▸ TASK REQUIREMENTS
Determine how many lines in the records hold "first", and give that number with nothing added.
*** Opening EXERCISE MATERIALS ***
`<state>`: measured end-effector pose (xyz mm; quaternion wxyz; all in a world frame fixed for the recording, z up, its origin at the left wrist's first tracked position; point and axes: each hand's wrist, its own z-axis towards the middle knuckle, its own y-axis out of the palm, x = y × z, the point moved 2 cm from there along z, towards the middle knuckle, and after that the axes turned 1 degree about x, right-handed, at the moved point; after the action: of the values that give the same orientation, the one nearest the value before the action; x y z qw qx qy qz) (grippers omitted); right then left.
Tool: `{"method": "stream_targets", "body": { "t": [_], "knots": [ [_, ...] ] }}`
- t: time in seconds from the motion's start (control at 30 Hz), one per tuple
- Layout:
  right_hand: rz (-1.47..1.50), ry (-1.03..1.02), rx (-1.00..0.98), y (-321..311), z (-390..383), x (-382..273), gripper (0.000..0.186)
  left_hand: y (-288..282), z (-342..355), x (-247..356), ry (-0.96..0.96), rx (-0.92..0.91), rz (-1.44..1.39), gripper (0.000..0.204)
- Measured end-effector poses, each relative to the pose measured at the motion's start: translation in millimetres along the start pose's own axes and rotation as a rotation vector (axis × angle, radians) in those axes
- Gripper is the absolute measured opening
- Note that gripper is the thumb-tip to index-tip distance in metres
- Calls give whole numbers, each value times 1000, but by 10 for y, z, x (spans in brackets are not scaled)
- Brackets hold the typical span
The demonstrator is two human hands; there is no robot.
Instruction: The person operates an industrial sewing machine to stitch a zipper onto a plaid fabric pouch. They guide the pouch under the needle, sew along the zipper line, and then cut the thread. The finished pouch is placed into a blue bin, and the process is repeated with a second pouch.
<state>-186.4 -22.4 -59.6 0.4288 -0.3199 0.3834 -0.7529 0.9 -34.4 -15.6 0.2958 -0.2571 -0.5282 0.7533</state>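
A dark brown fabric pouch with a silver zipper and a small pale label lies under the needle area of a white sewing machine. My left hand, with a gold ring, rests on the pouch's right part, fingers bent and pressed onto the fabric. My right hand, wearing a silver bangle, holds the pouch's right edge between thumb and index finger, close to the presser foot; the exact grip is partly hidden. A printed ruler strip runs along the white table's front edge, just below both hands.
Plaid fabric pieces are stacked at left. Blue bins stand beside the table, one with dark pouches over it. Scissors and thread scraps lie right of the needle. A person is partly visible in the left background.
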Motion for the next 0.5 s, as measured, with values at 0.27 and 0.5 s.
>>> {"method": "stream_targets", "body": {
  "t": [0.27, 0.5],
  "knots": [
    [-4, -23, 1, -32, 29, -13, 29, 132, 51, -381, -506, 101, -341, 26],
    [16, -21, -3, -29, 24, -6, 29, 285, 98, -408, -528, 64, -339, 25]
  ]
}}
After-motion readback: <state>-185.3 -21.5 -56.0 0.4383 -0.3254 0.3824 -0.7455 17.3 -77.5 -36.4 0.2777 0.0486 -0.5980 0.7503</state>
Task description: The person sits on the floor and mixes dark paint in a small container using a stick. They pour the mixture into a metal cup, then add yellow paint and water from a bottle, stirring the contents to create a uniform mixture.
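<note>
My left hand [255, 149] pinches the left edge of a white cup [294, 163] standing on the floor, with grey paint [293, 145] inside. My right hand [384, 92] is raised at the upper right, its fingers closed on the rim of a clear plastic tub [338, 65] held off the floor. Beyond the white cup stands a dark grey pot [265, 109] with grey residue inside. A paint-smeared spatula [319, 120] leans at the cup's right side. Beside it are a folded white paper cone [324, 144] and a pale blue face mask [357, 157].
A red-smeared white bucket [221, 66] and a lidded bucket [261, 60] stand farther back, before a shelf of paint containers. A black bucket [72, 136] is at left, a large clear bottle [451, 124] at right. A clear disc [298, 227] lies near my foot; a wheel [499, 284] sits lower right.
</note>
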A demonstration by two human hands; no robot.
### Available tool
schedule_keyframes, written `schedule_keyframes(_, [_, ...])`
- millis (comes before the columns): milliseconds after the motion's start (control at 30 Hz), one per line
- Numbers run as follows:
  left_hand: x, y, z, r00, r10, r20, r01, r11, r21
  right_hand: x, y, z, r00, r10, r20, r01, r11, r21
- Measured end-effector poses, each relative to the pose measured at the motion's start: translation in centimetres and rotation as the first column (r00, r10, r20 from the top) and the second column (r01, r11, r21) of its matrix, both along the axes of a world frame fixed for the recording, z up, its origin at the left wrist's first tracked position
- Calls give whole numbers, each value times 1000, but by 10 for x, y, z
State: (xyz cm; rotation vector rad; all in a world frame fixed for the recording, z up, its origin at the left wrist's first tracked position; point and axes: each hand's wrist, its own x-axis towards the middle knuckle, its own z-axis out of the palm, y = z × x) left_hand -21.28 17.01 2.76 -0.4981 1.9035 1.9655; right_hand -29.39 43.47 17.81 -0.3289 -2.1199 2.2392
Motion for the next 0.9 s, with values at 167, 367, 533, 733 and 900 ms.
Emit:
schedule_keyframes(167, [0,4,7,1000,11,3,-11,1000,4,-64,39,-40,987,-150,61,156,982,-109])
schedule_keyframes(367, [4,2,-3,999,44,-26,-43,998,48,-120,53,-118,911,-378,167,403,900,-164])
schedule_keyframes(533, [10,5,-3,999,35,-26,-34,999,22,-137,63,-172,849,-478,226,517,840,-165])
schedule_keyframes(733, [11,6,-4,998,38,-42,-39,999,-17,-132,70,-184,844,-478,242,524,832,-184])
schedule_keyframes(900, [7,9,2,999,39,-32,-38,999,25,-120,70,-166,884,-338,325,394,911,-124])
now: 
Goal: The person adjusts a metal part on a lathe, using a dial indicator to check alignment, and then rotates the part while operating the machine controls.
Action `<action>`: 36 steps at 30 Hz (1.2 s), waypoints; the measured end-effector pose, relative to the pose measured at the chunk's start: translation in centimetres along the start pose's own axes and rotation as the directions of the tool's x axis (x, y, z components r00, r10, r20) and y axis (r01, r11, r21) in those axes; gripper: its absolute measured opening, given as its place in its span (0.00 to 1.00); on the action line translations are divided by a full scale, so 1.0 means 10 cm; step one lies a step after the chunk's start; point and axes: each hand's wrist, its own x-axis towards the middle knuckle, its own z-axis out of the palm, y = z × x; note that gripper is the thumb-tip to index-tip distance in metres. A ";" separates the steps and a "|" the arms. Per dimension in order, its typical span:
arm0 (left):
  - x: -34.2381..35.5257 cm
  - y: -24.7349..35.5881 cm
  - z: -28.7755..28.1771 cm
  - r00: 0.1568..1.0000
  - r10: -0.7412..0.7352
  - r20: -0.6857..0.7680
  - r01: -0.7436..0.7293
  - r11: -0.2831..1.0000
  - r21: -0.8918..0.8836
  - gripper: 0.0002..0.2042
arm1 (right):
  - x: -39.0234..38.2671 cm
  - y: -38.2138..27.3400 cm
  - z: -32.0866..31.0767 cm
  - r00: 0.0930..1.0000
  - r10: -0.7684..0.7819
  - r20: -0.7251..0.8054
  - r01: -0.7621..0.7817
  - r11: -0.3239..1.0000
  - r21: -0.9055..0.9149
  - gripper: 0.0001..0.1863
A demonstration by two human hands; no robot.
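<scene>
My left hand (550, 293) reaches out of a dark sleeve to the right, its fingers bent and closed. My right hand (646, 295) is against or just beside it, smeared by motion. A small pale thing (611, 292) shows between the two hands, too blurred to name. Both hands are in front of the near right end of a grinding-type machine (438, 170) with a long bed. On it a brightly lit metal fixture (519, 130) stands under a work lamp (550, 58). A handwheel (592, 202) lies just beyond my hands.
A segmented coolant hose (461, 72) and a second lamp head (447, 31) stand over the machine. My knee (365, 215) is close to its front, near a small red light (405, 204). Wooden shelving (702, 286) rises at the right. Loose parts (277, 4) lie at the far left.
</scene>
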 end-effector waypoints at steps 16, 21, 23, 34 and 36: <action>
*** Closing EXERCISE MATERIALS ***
▸ EXERCISE RESPONSE
3